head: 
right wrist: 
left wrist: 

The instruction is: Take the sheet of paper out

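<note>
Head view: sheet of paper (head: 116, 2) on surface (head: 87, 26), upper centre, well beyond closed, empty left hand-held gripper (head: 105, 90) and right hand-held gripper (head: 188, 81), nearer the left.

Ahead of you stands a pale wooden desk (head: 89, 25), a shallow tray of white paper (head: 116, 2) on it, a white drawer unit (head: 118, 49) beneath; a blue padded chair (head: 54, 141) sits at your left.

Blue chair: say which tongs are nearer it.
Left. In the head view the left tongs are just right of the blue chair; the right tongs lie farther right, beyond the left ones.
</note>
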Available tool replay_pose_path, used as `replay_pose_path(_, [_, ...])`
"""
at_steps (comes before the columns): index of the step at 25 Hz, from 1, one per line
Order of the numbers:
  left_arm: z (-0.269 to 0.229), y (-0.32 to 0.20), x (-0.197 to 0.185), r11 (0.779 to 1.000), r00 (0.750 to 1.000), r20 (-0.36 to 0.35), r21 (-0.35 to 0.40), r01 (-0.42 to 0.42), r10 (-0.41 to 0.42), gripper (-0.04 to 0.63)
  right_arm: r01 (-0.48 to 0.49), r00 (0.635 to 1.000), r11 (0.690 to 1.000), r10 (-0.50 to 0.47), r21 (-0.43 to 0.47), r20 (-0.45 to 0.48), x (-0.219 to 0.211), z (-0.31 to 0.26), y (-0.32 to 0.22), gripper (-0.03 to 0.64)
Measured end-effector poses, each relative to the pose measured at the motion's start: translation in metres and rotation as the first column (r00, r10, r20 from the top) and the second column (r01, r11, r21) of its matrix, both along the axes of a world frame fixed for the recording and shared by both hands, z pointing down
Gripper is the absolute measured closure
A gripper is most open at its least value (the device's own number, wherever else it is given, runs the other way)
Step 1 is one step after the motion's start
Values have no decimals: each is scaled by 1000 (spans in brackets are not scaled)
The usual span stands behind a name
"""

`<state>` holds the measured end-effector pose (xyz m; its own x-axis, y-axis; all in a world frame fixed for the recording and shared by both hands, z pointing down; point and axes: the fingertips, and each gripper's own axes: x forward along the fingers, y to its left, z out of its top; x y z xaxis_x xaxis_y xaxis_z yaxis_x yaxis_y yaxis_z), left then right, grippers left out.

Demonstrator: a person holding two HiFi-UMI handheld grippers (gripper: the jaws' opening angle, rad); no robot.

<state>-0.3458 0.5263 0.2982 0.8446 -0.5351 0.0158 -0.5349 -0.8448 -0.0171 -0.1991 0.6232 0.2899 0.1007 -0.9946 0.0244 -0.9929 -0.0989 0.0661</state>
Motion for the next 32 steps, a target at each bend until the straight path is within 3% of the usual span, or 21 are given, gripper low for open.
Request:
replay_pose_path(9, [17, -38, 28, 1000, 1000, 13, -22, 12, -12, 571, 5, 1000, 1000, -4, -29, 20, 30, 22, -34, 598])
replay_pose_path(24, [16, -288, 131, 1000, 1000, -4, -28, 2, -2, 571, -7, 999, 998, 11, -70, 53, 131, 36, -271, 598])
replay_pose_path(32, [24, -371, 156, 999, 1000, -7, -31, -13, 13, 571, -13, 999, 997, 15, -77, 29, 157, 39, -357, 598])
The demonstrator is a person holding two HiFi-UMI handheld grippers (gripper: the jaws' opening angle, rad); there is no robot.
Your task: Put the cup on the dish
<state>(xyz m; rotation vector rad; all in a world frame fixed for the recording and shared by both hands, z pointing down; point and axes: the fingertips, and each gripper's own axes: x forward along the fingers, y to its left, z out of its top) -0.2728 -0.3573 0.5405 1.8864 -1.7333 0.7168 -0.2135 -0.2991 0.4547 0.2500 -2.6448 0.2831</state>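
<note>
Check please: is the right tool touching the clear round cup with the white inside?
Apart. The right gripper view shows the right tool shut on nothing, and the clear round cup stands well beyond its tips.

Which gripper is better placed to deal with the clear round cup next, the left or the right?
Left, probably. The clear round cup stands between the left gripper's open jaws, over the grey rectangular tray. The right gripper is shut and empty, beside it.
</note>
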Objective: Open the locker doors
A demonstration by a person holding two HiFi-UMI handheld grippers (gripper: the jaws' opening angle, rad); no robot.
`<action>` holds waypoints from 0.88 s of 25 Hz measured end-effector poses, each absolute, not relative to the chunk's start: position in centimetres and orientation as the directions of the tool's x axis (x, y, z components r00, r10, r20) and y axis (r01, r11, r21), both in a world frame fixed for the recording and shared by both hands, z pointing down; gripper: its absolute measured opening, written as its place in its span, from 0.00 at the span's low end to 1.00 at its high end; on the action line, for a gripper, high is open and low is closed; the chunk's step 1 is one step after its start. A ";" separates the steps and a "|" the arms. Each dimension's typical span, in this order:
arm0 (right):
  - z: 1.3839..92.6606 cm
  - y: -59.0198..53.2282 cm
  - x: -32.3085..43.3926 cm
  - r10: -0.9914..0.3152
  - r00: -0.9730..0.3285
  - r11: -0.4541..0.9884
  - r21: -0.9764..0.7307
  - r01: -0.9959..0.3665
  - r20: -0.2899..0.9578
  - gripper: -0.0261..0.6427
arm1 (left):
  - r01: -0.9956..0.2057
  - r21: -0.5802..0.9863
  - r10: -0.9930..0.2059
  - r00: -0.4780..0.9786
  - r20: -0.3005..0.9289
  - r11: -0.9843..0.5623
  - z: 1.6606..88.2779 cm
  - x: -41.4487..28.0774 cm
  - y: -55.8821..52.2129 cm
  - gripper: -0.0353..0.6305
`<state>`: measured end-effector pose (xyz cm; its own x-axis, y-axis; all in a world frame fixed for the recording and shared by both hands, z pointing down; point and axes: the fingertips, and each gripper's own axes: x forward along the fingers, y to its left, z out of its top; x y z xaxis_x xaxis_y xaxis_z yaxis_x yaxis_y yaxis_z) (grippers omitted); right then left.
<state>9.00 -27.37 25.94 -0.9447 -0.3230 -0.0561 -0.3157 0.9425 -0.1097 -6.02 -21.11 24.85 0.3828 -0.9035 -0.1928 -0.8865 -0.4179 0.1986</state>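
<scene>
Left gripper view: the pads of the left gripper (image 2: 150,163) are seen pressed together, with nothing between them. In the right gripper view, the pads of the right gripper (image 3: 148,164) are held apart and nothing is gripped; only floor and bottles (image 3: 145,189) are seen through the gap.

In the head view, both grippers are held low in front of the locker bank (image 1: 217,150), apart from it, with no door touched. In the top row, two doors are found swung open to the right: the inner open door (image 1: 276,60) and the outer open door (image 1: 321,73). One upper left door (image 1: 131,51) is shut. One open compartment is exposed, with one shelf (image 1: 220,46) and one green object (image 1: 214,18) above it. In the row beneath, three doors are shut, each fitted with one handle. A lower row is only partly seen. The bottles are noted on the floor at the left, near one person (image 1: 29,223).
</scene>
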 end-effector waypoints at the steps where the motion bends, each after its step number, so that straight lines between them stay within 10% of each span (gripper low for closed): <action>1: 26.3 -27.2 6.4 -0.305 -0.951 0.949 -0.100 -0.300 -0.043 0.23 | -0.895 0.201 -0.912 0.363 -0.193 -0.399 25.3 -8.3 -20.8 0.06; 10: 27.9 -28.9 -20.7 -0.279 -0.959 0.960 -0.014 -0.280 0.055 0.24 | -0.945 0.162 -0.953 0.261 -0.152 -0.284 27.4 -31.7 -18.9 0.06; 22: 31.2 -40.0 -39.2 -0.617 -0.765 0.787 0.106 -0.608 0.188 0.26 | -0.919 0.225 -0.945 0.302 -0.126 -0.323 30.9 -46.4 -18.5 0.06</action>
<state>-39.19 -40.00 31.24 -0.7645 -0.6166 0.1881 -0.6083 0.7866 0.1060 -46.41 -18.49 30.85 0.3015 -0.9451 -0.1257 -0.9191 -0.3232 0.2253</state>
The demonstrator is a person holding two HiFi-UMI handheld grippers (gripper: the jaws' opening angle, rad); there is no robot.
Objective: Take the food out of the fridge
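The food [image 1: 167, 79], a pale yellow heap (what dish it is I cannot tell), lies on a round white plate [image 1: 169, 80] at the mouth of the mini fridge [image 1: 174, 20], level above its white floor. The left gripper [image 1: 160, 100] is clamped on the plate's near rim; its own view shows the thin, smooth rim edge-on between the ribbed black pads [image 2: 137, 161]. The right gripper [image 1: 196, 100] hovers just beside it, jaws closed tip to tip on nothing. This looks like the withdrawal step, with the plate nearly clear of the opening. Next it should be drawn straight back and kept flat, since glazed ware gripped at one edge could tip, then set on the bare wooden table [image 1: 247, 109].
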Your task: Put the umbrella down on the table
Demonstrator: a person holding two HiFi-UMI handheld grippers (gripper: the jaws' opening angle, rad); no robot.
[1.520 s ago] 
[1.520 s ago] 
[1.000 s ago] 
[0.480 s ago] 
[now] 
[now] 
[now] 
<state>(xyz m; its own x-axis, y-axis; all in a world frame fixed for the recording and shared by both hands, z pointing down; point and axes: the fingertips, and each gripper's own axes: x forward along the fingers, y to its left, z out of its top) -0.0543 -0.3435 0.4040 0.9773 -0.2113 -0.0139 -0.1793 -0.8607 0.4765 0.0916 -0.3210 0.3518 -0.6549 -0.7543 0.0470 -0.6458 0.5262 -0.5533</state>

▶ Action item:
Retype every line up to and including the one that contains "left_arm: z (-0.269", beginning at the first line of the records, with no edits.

▶ Solved exercise:
head: 
right wrist: 
left wrist: 

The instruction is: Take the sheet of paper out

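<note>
Head view: sheet of paper (head: 116, 2) on surface (head: 87, 26), upper centre, well beyond closed, empty left hand-held gripper (head: 105, 90) and right hand-held gripper (head: 188, 81), nearer the left.

Ahead of you stands a pale wooden desk (head: 89, 25), a shallow tray of white paper (head: 116, 2) on it, a white drawer unit (head: 118, 49) beneath; a blue padded chair (head: 54, 141) sits at your left.

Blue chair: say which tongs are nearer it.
Left. In the head view the left tongs are just right of the blue chair; the right tongs lie farther right, beyond the left ones.
</note>
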Available tool replay_pose_path, used as `replay_pose_path(_, [_, ...])`
"""
at_steps (comes before the columns): index of the step at 25 Hz, from 1, one per line
Order of the numbers:
  left_arm: z (-0.269 to 0.229), y (-0.32 to 0.20), x (-0.197 to 0.185), r11 (0.779 to 1.000), r00 (0.750 to 1.000), r20 (-0.36 to 0.35), r21 (-0.35 to 0.40), r01 (-0.42 to 0.42), r10 (-0.41 to 0.42), gripper (-0.04 to 0.63)

Work on this exercise is finished, so nothing remains.